La clandestinidad llegó a su fin para uno de los hombres más requeridos por la Justicia santafesina. Tras un minucioso seguimiento que traspasó los límites provinciales, agentes de la Unidad de Capturas de Alto Perfil (UCAP), dependiente de la Policía de Investigaciones (PDI), lograron detener en la provincia de Córdoba a Samuel Elías Reyes. Sobre él pesaba una recompensa de 20 millones de pesos y su nombre integraba la lista negra de los siete criminales más buscados del territorio santafesino.
A Reyes se lo señala como un eslabón clave en un ataque a balazos que rompió la calma de la ciudad de Frontera el 9 de julio de 2025. Aquella tarde, en las inmediaciones de la calle 7, una ráfaga de proyectiles terminó de la peor manera: le costó la vida a Zamir Torres, un pequeño de apenas 4 años, y dejó gravemente herido a un joven de la zona identificado como Brian Maximiliano Martínez, alias “Peladito”. La extrema violencia del episodio y la edad de la víctima fatal provocaron, en su momento, una profunda conmoción y un reclamo de justicia que se extendió por toda la región.
El operativo que terminó con las esposas puestas en las muñecas de Reyes fue el resultado de semanas de cruce de datos, análisis de comunicaciones y tareas de campo en la provincia vecina. El despliegue de los investigadores de elite de la PDI logró localizar el aguantadero donde el sospechoso intentaba mimetizarse para esquivar los pedidos de captura por homicidio calificado.

Desde el Ministerio de Justicia y Seguridad de Santa Fe capitalizaron la detención como un fuerte mensaje político y judicial.
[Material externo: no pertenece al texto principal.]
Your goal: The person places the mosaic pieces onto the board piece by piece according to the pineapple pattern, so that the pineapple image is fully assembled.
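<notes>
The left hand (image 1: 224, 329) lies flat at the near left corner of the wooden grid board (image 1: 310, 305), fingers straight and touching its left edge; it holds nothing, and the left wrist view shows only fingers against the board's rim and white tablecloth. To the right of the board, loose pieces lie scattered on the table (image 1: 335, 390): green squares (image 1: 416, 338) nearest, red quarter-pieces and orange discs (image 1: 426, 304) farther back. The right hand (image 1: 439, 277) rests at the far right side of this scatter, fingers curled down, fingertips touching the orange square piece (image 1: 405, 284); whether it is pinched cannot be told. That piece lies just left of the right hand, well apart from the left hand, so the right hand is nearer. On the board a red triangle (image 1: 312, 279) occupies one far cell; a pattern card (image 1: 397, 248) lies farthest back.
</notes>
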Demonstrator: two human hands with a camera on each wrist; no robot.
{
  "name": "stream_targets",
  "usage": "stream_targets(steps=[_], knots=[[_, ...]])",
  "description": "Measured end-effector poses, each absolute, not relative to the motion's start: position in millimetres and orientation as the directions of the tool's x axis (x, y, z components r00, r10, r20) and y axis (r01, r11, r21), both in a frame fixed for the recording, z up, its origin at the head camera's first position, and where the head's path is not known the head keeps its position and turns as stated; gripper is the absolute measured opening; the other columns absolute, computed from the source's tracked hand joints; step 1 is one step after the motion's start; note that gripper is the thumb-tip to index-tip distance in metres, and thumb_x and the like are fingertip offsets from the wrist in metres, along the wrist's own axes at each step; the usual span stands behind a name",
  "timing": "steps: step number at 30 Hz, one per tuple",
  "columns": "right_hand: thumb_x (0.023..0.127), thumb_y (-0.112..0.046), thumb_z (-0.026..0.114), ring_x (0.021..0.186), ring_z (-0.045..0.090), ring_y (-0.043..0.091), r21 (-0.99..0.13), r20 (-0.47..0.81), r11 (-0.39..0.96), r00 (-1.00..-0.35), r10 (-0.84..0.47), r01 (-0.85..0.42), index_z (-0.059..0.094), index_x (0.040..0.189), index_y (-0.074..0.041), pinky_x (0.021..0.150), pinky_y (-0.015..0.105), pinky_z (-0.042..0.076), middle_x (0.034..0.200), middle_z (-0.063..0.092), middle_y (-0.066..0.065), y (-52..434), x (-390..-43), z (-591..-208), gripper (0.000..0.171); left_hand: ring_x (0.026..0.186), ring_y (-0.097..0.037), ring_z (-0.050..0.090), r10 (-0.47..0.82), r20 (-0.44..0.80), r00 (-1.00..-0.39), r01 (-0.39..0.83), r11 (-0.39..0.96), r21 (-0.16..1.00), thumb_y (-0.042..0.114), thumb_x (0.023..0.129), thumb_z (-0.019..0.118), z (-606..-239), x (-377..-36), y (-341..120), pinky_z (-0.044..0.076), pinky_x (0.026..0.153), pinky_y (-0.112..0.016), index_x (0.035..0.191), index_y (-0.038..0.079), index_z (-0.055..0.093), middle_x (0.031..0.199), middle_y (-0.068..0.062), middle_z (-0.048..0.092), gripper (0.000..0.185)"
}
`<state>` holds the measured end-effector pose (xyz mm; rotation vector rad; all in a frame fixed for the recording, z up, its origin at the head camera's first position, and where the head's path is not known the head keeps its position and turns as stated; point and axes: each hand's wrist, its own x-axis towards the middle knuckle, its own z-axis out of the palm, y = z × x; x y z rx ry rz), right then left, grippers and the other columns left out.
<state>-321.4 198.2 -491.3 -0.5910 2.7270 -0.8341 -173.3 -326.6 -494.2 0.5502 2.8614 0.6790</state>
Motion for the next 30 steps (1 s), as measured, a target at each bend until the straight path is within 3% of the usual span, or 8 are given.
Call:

El titular de la cartera, Pablo Cococcioni, ponderó la efectividad de la captura y el uso de incentivos económicos para romper los pactos de silencio en el entorno de los prófugos.
“Para el equipo de trabajo del gobernador Maximiliano Pullaro es una prioridad que este tipo de crímenes de alto impacto no queden en la nada. El sistema de recompensas demuestra ser una herramienta sumamente eficaz; quienes manejan información sensible terminan aportándola y eso permite que la Justicia actúe frente a personas que, mientras están en la calle, siguen siendo un peligro latente para la sociedad”, remarcó el funcionario.
Con la detención de Reyes, la causa judicial experimenta un vuelco fundamental. El expediente ingresa ahora en una etapa de definiciones logísticas para concretar el traslado formal del detenido desde Córdoba hacia los tribunales santafesinos, donde deberá sentarse en el banquillo de los acusados para enfrentar los cargos en su contra.
Mientras tanto, las autoridades locales ratificaron que las líneas de investigación permanecen abiertas. El objetivo de las fiscalías intervinientes no es solo determinar el grado de responsabilidad directa de Reyes en la balacera que mató a Zamir, sino también identificar y cercar a cualquier otra persona que haya prestado colaboración, ya sea en la logística del ataque original o en la posterior red de encubrimiento que le permitió mantenerse prófugo durante casi un año.